Nanomedicine and Drug Delivery

Biography

Biography: Janet Tan Sui Ling

Abstract

Oral delivery of amphotericin B (AmpB) remains challenging due to physicochemical properties of AmpB such that it results in meagre bioavailability (0.3%). In an advanced formulation, 1) nanostructured lipid carriers (NLC) were formulated as they can accommodate higher levels of cargoes and restrict drug expulsion and 2) a mucoadhesion feature was incorporated to impart sluggish transit along gastrointestinal tract and hence, maximize uptake and improve bioavailability of AmpB. Chitosan-coated and naked AmpB-loaded NLC formulations were successfully formulated. Physical properties of the formulations; particle size, zeta potential, encapsulation efficiency and mucoadhesion as well as the effect of the variable pH on the integrity of the formulations were investigated. The particle size of freshly prepared AmpB-loaded NLC was 163.1 ± 0.7 nm, with a negative surface charge and remained essentially stable over 120 days.

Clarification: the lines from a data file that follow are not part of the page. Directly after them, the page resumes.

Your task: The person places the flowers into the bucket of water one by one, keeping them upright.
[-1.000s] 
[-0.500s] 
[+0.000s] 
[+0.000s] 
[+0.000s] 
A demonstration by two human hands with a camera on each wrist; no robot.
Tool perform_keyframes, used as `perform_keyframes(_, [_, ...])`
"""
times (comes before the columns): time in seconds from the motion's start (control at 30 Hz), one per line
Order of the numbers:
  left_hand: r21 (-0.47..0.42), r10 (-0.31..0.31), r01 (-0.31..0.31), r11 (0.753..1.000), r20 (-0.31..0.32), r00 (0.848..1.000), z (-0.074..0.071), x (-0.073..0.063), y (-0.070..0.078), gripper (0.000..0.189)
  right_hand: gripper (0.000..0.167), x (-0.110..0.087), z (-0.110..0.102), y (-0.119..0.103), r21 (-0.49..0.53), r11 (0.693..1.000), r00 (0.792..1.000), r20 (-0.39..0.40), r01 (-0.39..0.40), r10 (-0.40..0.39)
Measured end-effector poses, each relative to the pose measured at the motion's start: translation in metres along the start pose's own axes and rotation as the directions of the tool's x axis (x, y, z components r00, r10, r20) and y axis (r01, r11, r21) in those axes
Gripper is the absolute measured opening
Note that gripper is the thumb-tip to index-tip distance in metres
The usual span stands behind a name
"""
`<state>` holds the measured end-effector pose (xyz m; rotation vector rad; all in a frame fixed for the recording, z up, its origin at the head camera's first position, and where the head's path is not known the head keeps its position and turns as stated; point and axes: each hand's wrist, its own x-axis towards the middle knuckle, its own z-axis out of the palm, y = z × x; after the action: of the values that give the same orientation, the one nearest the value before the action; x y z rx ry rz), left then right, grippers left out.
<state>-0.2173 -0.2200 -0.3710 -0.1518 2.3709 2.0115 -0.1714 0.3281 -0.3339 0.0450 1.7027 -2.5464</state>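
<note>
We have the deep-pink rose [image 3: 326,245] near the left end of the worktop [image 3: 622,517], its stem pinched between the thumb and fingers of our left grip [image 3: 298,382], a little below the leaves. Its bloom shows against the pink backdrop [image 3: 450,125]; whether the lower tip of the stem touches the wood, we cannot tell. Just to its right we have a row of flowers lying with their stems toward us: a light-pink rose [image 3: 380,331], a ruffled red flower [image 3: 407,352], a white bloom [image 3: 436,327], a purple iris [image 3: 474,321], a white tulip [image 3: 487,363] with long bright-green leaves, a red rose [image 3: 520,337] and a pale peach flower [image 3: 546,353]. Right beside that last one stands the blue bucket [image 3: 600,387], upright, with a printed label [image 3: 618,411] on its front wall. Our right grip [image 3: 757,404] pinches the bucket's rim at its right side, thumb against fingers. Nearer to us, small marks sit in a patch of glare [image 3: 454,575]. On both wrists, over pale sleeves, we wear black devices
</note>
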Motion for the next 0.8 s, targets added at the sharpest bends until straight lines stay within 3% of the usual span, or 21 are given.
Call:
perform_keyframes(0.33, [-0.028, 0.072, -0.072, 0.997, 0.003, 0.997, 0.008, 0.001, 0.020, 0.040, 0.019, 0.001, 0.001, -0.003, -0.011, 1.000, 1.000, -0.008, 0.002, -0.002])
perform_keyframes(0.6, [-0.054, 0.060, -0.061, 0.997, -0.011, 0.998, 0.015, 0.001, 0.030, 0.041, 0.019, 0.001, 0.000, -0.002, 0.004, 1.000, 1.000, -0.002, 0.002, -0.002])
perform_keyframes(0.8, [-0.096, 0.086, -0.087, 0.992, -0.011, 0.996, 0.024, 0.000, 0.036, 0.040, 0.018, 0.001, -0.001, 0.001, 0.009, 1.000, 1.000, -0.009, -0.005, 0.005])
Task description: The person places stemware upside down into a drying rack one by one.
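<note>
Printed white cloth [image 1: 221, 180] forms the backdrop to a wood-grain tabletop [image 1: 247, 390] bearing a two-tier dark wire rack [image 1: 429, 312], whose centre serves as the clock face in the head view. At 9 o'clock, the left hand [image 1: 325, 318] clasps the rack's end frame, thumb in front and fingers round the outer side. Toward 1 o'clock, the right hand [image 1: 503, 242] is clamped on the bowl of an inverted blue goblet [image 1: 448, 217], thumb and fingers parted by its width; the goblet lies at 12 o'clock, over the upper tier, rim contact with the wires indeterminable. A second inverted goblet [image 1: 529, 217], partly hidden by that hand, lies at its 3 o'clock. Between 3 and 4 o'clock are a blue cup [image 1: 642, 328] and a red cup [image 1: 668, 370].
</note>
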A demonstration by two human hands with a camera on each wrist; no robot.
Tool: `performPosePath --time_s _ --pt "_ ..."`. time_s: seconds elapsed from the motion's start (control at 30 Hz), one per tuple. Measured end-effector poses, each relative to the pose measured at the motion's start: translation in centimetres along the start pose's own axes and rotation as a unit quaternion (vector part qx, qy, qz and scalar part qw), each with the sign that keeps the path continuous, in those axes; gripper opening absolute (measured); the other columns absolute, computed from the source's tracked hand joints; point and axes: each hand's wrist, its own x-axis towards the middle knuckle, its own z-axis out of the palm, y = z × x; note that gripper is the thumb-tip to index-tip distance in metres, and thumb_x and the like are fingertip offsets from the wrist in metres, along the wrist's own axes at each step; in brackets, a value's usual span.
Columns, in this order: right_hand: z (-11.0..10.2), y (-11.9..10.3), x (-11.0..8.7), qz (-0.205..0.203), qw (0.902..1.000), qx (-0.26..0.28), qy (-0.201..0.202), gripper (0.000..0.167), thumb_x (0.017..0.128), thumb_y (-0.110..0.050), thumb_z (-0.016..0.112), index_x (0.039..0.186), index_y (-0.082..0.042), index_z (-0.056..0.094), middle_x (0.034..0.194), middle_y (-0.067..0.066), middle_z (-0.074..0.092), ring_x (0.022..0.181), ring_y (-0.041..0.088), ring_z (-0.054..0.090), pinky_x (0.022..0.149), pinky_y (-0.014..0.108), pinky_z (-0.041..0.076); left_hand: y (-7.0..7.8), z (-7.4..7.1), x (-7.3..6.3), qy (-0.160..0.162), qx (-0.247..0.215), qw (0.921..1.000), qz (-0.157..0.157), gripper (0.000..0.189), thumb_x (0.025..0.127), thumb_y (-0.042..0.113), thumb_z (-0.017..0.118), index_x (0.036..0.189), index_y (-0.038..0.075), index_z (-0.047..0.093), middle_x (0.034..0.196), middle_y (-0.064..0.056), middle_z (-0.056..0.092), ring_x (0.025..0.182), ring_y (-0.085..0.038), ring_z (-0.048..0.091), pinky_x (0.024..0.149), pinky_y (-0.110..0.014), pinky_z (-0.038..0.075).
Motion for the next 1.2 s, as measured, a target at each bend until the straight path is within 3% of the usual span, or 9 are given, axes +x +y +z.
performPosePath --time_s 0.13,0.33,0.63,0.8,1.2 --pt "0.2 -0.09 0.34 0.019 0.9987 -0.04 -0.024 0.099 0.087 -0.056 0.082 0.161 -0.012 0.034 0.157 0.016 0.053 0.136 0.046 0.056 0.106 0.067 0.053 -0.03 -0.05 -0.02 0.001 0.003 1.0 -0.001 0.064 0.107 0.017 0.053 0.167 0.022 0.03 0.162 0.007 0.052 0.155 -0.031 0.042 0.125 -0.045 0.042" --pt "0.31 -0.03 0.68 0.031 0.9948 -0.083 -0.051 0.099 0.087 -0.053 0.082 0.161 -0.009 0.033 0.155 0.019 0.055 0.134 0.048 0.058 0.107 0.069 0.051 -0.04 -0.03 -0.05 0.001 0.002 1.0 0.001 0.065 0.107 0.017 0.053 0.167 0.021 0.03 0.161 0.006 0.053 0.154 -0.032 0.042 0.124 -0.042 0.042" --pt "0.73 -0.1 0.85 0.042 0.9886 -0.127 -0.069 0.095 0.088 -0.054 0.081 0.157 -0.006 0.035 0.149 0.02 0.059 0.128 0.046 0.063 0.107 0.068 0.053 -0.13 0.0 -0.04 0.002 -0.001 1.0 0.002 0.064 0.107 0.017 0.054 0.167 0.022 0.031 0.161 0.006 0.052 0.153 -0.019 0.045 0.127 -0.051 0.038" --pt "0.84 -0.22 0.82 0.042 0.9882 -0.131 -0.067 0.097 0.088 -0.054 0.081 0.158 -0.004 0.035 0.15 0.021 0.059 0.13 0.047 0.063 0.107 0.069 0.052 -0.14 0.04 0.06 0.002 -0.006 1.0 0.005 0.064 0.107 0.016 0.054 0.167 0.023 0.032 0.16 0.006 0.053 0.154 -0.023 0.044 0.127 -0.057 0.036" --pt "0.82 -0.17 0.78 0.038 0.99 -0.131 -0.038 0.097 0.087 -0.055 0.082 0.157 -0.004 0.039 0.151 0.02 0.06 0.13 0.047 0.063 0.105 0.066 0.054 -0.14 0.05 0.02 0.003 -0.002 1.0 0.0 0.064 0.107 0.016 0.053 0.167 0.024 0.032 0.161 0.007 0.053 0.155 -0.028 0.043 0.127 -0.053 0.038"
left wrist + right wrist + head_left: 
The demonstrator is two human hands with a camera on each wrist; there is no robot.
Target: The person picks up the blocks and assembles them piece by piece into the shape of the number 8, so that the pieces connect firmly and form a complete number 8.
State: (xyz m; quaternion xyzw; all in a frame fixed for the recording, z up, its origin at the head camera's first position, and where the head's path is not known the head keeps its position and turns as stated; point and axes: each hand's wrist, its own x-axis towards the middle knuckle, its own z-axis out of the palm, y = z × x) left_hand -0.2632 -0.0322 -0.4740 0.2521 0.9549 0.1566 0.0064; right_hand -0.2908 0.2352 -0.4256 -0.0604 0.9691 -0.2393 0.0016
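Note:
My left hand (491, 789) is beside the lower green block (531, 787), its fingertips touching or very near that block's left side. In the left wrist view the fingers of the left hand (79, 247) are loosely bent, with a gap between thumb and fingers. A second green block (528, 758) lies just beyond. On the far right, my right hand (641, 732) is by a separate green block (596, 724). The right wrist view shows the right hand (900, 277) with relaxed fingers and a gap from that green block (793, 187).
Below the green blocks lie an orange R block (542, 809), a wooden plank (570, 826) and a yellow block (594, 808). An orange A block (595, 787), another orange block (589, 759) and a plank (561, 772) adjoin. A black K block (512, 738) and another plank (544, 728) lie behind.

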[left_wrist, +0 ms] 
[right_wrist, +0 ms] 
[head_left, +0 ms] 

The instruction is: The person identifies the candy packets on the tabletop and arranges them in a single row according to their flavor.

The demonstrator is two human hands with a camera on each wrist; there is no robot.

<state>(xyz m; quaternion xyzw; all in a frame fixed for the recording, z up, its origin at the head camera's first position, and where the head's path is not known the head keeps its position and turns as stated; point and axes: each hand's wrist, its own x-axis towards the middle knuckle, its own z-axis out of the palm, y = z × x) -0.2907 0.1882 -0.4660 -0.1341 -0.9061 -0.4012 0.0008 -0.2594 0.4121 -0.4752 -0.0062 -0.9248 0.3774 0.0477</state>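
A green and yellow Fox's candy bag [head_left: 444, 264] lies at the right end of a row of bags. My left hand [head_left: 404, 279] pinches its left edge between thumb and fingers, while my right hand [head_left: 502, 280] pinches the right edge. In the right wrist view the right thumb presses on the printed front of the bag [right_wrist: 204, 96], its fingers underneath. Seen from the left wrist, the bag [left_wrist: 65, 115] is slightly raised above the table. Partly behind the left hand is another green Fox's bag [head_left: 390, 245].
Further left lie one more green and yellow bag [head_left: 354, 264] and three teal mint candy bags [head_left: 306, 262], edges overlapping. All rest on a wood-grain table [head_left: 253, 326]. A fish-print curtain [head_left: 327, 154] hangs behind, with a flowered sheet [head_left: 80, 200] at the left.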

Adsorption of chitosan caused a significant increase in particle size to 348.0 ± 12 nm with the zeta potential reverts towards positivity. The incorporation of chitosan increased the encapsulation efficiency significantly by 5%, to 99.3 ± 0.15% and observed lower expulsion of AmpB after exposure to variable of pH conditions. The mucoadhesiveness of the ChiAmpB NLC formulation was observed in both acidic (pH 5.8) and near-neutral pH (pH 6.8) conditions as opposed to AmpB-loaded NLC formulation. Hence, the incorporation of chitosan into the NLC formulation did not only impart mucoadhesive property but also protected against the expulsion of AmpB which makes it well-primed as a potential oral delivery system for AmpB.